Plastic responsibility needs to explore a wide range of solutions to reduce, replace, reuse and recycle wherever possible. However, even in the best cases, there is always a portion of a company's footprint that cannot be reasonably removed. The question is, what to do with that plastic? One way producers can take responsibility for that plastic is through offsetting.
Offsetting can play a role to ensure that producers who cannot yet remove plastic from supply chains. If done well, this solution can serve as a bridge to make sure we are addressing an important problem today, rather than wait in case we find a better solution tomorrow.
Key factors of plastic offsetting programs
As an industry, we have an opportunity to shape this emerging space having learned the mistakes from carbon and resolve to do better. Anyone interested in plastic offsetting through credits must prioritize:
Language, definitions and standards alignment
A lot of the language being used in plastic offsetting has been set by precedents in carbon, which come with a lot of baggage. We need to make sure we agree on not only what language is acceptable, but what that language means for everyone. This means adopting set language and its definitions across the industry as a standard.
Mechanisms that provide full transparency and traceability to prove additionality
Unlike carbon which can feel very abstract, plastic waste is tangible and familiar in a way that allows projects, even in the most underserved communities around the world, to track easily on an app or cellphone to prove additionality. Establishing baselines and incremental improvements for even the humblest of project operators will ensure buyers know when an offset delivers real impact.

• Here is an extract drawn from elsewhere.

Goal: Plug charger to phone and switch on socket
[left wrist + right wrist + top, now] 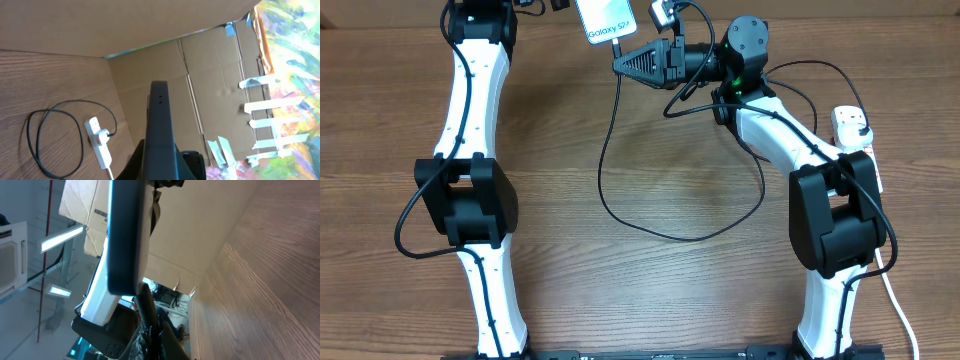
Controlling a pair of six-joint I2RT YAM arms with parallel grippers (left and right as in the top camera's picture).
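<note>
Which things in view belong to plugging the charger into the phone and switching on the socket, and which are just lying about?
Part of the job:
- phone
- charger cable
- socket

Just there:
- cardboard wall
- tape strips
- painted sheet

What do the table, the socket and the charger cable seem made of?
Table: wood or laminate, matte; brown grain lines.
Socket: probably hard plastic; smooth white moulded body.
Charger cable: black rubber or plastic sheath, likely; bends in loose curves.
</note>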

Mechanisms that protect against double-counting
Technology can solve the problem of double counting. This may require working with a more sophisticated platform to transact your offset credits, but this will address risks at the project and buyer level. Buyers may seek to recycle credits, which in the plastic world, is the only thing insisted on being single-use.
Regulations that address the granularity of the problem by geography, plastic type and processing
Many plastic offset/credit sellers, at the moment, sell a generic credit. While this could be a geographical or operational limitation of the projects, it is important that buyers look at credits that are positioned for compliance. This means offsetting with credits that match the plastic pollution in their audited footprints and processing these in a way that maximizes environmental and socio-economic benefits.

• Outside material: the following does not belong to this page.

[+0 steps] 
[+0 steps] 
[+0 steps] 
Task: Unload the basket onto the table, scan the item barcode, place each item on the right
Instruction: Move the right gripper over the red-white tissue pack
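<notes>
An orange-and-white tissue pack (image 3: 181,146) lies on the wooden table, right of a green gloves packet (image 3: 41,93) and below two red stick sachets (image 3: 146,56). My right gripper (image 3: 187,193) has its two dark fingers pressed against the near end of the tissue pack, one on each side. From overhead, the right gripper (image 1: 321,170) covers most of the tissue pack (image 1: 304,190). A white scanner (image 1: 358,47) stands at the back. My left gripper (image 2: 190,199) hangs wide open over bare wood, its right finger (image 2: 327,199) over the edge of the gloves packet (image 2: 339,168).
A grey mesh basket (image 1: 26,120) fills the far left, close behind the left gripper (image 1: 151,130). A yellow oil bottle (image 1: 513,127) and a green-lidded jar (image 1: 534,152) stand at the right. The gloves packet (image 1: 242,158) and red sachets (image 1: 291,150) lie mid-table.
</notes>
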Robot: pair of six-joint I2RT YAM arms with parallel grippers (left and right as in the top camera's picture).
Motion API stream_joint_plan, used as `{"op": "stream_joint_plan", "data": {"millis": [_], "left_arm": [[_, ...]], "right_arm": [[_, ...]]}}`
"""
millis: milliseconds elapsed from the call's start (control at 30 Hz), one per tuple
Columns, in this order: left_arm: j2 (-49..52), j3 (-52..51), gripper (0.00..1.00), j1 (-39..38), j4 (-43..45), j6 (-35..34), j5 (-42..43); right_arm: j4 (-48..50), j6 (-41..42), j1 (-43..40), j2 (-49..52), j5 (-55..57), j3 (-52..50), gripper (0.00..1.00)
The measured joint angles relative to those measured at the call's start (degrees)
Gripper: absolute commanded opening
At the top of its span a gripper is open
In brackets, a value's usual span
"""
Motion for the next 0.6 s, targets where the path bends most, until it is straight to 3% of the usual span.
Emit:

Regulation that scales impact
The private sector is great at finding solutions to meet market demands quickly, but the government is needed to enact legislation that will enable these solutions to scale and hold all parties accountable. Governments who incentivize businesses and projects that invest in solving the problem, either through tax or access to inexpensive funding, could fuel the creativity that will be needed to better meet the needs of a circular economy.
If we can successfully tackle these issues, we will have come a long way in not only solving this crisis, but modeling the behavior we want to see in other sustainability verticals. These are all issues that can be solved for both at a project level and at an industry level if we are willing to be bold. Funding from offset credits would not only allow us to clean up the environment and invest in much needed infrastructure, but it could bring about the systemic change we all aspire for by placing a market driven cost on using plastic.

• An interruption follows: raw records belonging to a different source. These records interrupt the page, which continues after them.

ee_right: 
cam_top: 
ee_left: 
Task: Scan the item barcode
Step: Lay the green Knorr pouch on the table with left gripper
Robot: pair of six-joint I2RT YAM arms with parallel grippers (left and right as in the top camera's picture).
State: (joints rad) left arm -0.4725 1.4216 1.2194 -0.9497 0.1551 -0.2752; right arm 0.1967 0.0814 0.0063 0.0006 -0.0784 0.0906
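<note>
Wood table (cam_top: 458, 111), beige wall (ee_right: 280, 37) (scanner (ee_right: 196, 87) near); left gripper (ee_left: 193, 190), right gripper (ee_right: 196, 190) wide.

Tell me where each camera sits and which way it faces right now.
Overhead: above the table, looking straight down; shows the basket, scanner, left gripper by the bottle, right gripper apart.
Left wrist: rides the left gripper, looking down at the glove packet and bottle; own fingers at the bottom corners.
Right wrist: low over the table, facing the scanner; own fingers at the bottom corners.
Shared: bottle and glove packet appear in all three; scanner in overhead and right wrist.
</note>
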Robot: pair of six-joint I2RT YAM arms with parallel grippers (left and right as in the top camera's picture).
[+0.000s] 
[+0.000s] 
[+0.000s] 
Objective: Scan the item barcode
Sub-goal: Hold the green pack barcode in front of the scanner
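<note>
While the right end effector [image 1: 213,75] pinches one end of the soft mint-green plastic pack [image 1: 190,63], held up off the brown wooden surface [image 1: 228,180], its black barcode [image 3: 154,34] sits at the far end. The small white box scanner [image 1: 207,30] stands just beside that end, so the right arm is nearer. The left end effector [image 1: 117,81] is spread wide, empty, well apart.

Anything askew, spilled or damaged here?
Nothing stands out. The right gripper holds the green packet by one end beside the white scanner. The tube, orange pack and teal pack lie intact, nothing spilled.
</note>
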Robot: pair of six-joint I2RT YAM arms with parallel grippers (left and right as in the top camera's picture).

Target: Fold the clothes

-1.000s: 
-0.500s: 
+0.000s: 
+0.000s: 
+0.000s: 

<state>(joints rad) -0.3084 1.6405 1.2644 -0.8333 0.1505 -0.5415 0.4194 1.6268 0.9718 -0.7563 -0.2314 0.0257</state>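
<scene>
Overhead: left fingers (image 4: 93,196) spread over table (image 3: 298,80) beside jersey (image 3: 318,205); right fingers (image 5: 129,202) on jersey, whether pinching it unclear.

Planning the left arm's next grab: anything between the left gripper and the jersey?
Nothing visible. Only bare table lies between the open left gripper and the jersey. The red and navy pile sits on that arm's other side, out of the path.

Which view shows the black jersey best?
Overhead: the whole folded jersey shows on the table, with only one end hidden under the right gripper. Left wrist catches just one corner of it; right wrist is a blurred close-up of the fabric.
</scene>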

Activist voices help to keep the industry double checking its work to make sure there are meaningful solutions. I believe the plastic pollution crisis was created by a generation of leaders that did not fully realize the long-term consequences of their decisions, and today we not only have the tools, but we have a generation that understands the problem and cares about being part of the solution. We could be the generation that solves the plastic pollution crisis. Let's get to work.